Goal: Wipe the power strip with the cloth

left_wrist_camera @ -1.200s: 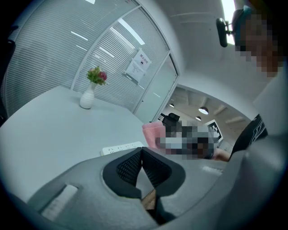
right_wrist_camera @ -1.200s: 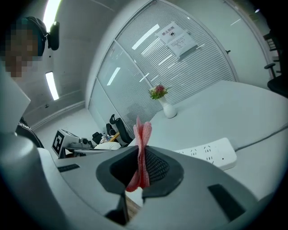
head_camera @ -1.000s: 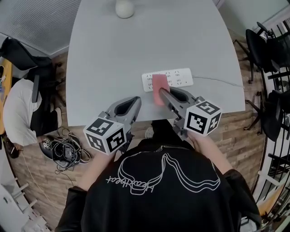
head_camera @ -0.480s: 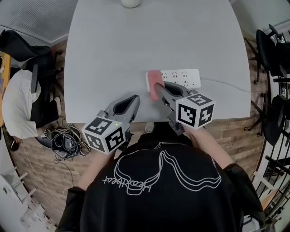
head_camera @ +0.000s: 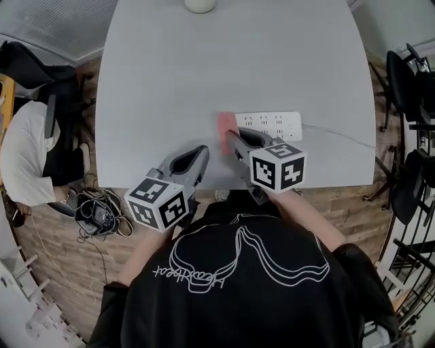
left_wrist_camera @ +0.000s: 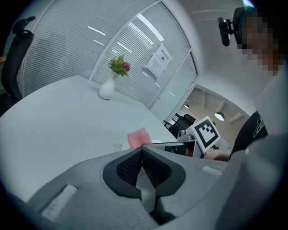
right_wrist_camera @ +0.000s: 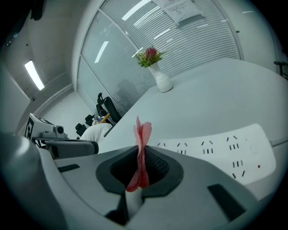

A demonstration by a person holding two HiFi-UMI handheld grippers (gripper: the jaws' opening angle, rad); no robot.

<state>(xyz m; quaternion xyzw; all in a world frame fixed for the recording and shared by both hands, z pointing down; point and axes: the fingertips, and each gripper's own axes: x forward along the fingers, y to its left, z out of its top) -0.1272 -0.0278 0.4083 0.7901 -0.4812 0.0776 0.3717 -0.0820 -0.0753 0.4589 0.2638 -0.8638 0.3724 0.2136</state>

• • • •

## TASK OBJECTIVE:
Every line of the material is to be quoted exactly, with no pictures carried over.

## ANSWER FOR THIS EXERCISE:
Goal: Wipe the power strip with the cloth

left_wrist_camera @ -1.200s: 
right_wrist_camera @ -1.200s: 
head_camera @ -1.000s: 
head_camera @ -0.480s: 
head_camera @ +0.000s: 
left_wrist_camera @ +0.000s: 
right_wrist_camera @ +0.000s: 

A demonstration by a person holding two HiFi-UMI handheld grippers (gripper: the jaws' opening angle, rad); no robot.

<state>(xyz m; quaternion xyzw; all in a world frame fixed for the recording and shared by both hands, z pointing down; point and axes: the fingertips, and each gripper's own axes: x forward along the fingers, y to its left, z out of its top) -0.1272 -0.0278 0.4083 0.7901 -0.4812 0.0776 0.3717 -0.0820 -0.0753 0.4589 0.2638 -0.8638 0.3724 0.2136</state>

This concludes the output for the exercise.